February 9, 2016 by Trisha Mugo 6 Comments

IMG_0007.JPGAs a child I daydreamed of monasteries and monks and what it would be like to cloister away all day to pray and read.

I love solitude, and I thought monks—with all their praying—were as close to God as you could get.

Ok, maybe I was a weird kid. But even as a child I saw prayer’s importance.

In junior high I scrawled my prayer needs into a journal, faithfully tending that list. By high school praying had etched itself in me, carrying me through two years of ministry training and then college.

I never really struggled to pray—not until marriage and motherhood, when diapers and dishes swallowed up my time. After kids, the question, “Have I prayed today?” quickly turned into “Did I remember to brush my teeth?”

On these days I appreciate the simple prayers—what Anne Lamont calls the “three essential prayers, “Wow,” “Help,” and “Thanks.”

Motherhood showed me how I complicated prayer. I treated prayer like an end itself—like a spiritual barometer—not the bridge to know Jesus.

I no longer see prayer like a subject we can master. It’s not a game we win or lose.

Imagine if we charted and measured how much we talked to our spouses or our children?

God doesn’t watch us from on high with a stop watch, calculating how many minutes we devote, just like I don’t carefully measure the minutes my sons spend with me.

But I do take note when they choose to snuggle up next to me. I notice their small acts of gratitude and love. God, too, notices when his children trust him enough to come—not out of duty—but out of love. God doesn’t judge us by the clock, but he does test our hearts for faith.

Sometimes we forget that mountains don’t move because of heavy-duty lifting in the act of prayer, but the faith behind the prayer—faith in the Mountain Mover.

We earth-dwellers so often forget that without faith we will never please God (Heb. 11:6).
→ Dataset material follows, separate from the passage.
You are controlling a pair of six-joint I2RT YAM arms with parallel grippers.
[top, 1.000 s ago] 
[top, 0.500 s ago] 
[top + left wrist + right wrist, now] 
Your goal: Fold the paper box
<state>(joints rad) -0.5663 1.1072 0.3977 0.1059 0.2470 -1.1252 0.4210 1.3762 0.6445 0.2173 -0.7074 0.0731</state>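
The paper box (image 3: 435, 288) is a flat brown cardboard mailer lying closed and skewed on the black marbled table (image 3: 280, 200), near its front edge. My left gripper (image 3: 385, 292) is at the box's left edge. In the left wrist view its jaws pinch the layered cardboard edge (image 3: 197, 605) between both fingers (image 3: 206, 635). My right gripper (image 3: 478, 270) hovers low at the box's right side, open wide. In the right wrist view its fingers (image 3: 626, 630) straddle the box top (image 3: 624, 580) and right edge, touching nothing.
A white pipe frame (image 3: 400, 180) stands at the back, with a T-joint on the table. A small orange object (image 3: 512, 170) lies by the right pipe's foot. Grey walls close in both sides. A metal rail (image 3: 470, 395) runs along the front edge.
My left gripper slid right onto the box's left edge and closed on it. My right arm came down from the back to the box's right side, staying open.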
As humans this confounds us. I can picture myself in that fanatical crowd after Jesus feeds the five thousand. They can’t wait to find out what they must do to accomplish God-pleasing work. Jesus’ answer still catches me by surprise.

He didn’t tell them to go to the synagogue to pray for hours or send them away pledging a laundry list of good works.
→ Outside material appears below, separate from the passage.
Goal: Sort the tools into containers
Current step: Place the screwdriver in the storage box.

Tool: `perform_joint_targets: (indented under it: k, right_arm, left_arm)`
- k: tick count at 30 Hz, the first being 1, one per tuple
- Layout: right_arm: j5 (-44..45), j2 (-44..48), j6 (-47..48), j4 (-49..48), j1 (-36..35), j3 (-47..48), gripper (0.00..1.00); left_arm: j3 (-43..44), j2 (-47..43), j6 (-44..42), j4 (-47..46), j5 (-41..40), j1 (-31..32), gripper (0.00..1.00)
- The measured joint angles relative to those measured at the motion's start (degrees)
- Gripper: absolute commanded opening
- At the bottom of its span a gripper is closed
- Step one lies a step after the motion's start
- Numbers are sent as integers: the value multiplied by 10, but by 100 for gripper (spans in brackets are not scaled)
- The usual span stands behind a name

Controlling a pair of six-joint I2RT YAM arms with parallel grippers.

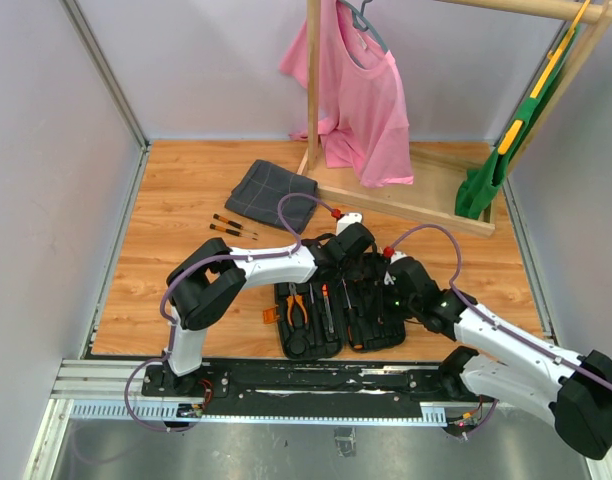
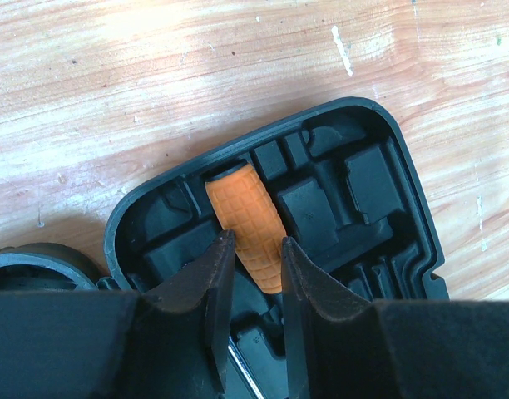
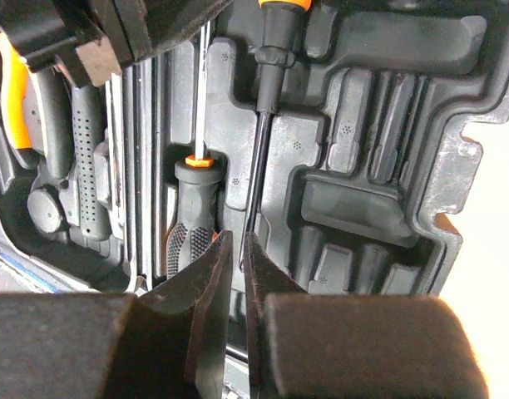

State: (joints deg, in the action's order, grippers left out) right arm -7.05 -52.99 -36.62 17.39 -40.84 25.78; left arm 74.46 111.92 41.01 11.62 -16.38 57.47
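Open case (image 1: 321, 348) at the near edge of the desk (image 1: 146, 300): we find the left claw (image 2: 258, 241) clamped on a stiff, ribbed handle (image 2: 242, 204), probably a sure hold, and the right claw (image 3: 235, 239) pinching a screwdriver (image 3: 260, 141) by its thin, likely slippery shaft.

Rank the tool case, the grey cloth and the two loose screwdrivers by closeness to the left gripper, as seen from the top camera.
1. Black tool case, lying open directly beneath the left gripper.
2. Grey checked cloth, farther back and to the left.
3. Two loose screwdrivers, lying farther left still.
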Motion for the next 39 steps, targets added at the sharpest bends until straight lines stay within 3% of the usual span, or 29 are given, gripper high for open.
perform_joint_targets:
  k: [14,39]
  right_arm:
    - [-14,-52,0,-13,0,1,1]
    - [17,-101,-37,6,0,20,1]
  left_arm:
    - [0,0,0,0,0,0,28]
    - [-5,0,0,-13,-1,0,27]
Here’s how John’s Gospel records it, “This is the work of God, that you believe in him whom he has sent’” (John 6:29).

Believing. The true work of God is not in doing, but believing.
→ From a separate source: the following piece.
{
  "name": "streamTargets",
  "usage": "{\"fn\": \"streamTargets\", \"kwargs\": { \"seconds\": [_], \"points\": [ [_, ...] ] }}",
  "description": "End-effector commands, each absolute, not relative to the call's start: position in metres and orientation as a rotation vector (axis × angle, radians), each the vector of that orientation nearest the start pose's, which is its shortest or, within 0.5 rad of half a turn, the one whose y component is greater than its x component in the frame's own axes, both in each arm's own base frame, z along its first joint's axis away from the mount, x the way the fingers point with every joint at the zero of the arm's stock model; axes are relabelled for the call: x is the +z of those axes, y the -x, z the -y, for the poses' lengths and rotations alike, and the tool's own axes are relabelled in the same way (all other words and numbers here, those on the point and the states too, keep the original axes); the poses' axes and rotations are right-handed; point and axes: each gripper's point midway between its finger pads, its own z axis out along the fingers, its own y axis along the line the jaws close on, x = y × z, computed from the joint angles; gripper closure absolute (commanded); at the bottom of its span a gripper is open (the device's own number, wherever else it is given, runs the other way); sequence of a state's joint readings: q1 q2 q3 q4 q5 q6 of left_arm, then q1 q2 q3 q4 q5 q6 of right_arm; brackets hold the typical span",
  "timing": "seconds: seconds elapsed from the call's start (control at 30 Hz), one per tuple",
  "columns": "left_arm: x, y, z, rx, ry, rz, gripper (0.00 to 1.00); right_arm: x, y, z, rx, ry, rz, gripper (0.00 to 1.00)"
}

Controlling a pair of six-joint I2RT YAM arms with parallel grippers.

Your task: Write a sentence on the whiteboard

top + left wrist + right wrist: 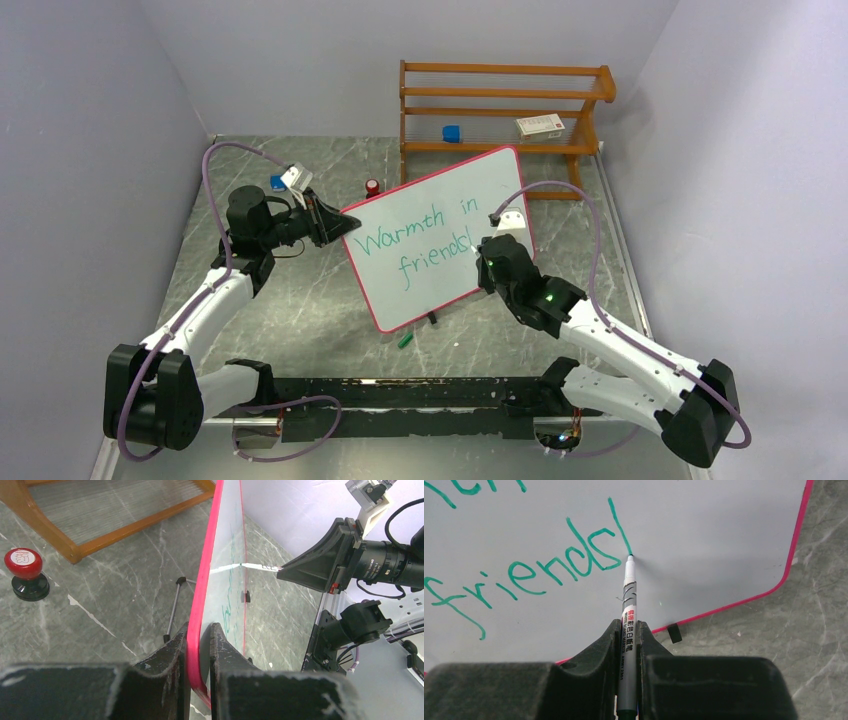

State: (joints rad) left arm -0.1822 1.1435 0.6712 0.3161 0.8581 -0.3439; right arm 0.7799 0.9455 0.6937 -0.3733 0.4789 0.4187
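- I see the whiteboard standing in the middle of the table, propped up, its written face turned toward the near side.
- Its long axis runs from the left up toward the far right, so the lines of writing slant the same way; the far-right corner sits highest in the top view.
- The board reads "Warmth in friends!" in green.
- My left fingers are closed on the board's left edge, one on each face, with the pink-red frame pinched between them.
- My right fingers are clamped on a marker; it points away from the wrist, and its tip touches the board at the lower end of the exclamation stroke.
- A wooden rack stands at the far side, behind the board; one shelf holds a small blue block toward the left and a white box toward the right.
- A red-topped knob on a black base stands on the table, left of the board's far edge.
- A green cap lies on the table just near of the board's lowest corner.
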Motion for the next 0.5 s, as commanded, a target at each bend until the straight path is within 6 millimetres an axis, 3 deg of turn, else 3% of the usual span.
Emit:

Allow that truth to sneak into your heart and smuggle out the fear your prayers don’t matter or measure up. Allow the grace-healing power of belief to set you free so you can keep trusting and talking to the One who offers unending relationship.

And when we begin to remember that our prayer walk is really a love walk, we’ll run to prayer

Practical Prayer Help

  • Don’t wait for quiet to have a “quiet time.” Solitude may never come, but God can calm your nerves and anxious heart when the house pulses with the busyness of life.
  •  Plan it. Set your alarm and coffee pot. If you want to develop a workout routine, habit experts tell us to lay out our clothes the night before. In the same way remove some of the barriers to prayer. Get your spot ready, complete with Bible, blanket, pen, and notepad.
  • Carve out time. Make what Ann Voskamp calls “hard stops” to pray. I think of these as little mini vacations from work and kids—time to connect with God, if only for five minutes.
  • Get sleep. Sleep might as well be a spiritual disciple because without enough of it, all the other spiritual disciplines falter.
  • Walk. For me motionless prayer so often lapses into sleeping, so I pace around my house to keep myself awake and focused. If you’re able, quit the house for a prayer walk outside.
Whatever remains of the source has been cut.